Transcribe the entire listing below exactly.

• **Recorded data**:
━━━━━━

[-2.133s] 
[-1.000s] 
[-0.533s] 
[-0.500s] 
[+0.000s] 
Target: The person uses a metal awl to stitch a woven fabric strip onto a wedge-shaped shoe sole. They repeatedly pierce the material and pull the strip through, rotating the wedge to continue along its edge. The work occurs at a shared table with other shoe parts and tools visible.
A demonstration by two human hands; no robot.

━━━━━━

• **Output of the exercise**:
[-2.133s] 
[-1.000s] 
[-0.533s] 
[-0.500s] 
[+0.000s] 
Target: The person uses a metal awl to stitch a woven fabric strip onto a wedge-shaped shoe sole. They repeatedly pierce the material and pull the strip through, rotating the wedge to continue along its edge. The work occurs at a shared table with other shoe parts and tools visible.
A demonstration by two human hands; no robot.

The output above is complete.